Brief -
Look through the listing underneath for "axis", and copy every line that has it.

+--

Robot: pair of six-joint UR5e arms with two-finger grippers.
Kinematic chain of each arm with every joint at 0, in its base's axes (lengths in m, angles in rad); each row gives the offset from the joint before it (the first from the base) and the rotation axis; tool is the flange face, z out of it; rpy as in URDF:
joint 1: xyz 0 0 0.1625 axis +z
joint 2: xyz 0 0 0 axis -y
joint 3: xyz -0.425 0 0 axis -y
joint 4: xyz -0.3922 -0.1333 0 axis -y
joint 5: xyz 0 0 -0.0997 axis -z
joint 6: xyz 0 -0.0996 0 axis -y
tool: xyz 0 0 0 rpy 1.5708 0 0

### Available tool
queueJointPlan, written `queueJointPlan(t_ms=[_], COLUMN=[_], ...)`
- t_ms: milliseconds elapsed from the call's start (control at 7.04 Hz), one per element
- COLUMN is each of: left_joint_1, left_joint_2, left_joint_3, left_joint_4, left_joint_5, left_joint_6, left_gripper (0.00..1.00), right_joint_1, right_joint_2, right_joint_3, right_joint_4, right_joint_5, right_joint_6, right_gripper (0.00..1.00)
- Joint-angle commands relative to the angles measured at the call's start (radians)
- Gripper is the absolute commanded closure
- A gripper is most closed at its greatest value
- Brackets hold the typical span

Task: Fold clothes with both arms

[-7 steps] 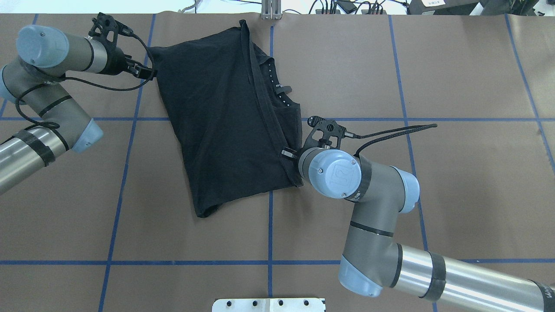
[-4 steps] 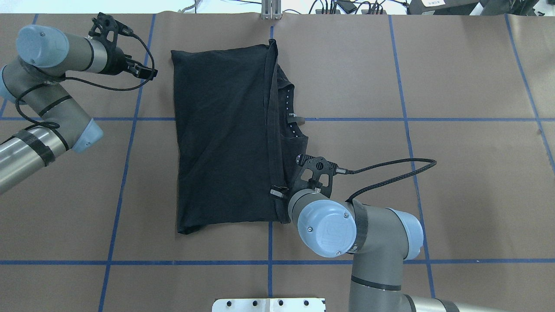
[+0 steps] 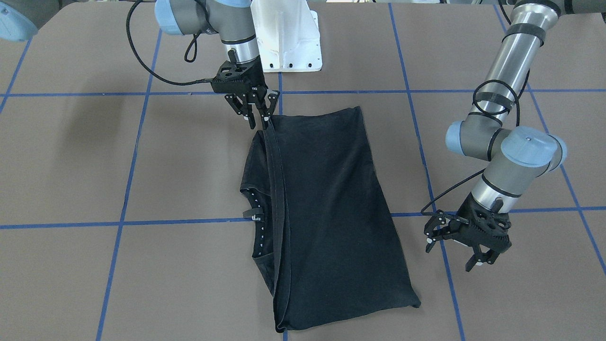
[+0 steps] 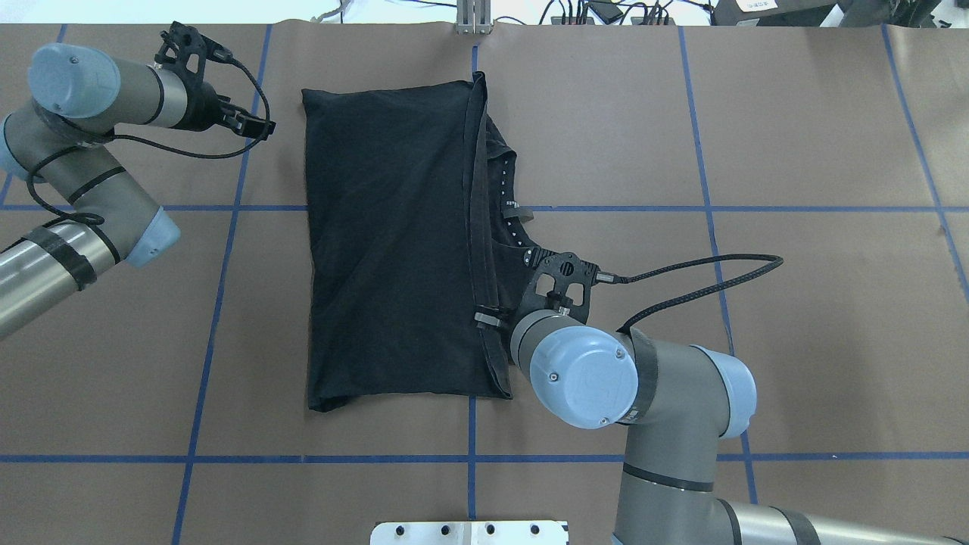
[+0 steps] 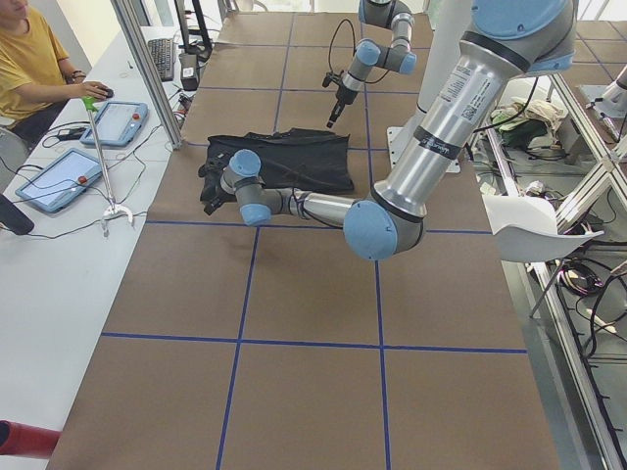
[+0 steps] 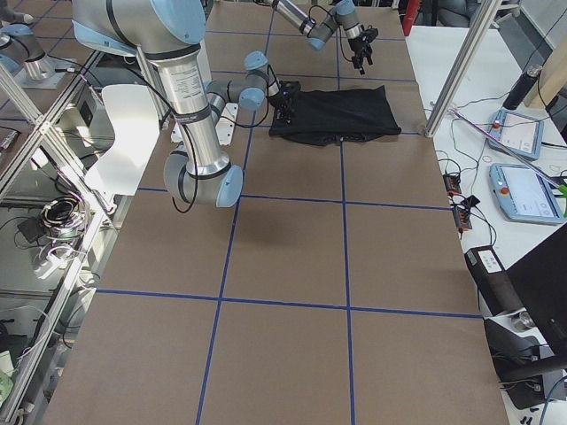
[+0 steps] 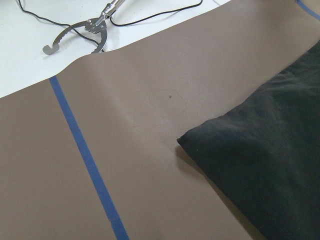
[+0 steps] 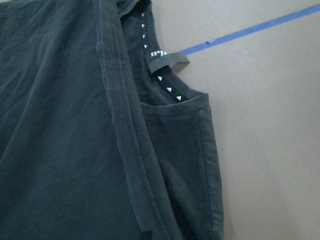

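T-shirt (image 4: pixel 394 242): black, folded lengthwise, laid flat mid-table (image 4: pixel 795 151), collar edge w/ label exposed on robot's right side. Right gripper (image 3: pixel 258 116): fingers pinched shut on shirt hem at near corner. Left gripper (image 3: pixel 461 251): jaws spread, nothing held, positioned just beside far corner, not touching.

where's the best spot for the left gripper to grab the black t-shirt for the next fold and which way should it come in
Probably the free far corner of the black T-shirt, nearest the left gripper. It lies flat and uncovered, with bare table beside it, so come down from above on that outer side, fingers open, and pinch the folded edge.
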Motion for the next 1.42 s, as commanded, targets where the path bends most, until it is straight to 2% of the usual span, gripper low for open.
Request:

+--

Solution to the problem -
Kinematic chain of each arm with every joint at 0, in its base's axes (lengths in m, angles in rad); each row gives the offset from the joint before it (the first from the base) and the rotation axis; tool is the flange face, z out of it; rpy as in URDF:
joint 1: xyz 0 0 0.1625 axis +z
joint 2: xyz 0 0 0 axis -y
joint 3: xyz -0.425 0 0 axis -y
joint 4: xyz -0.3922 -0.1333 0 axis -y
joint 5: xyz 0 0 -0.0997 axis -z
joint 6: xyz 0 -0.0996 0 axis -y

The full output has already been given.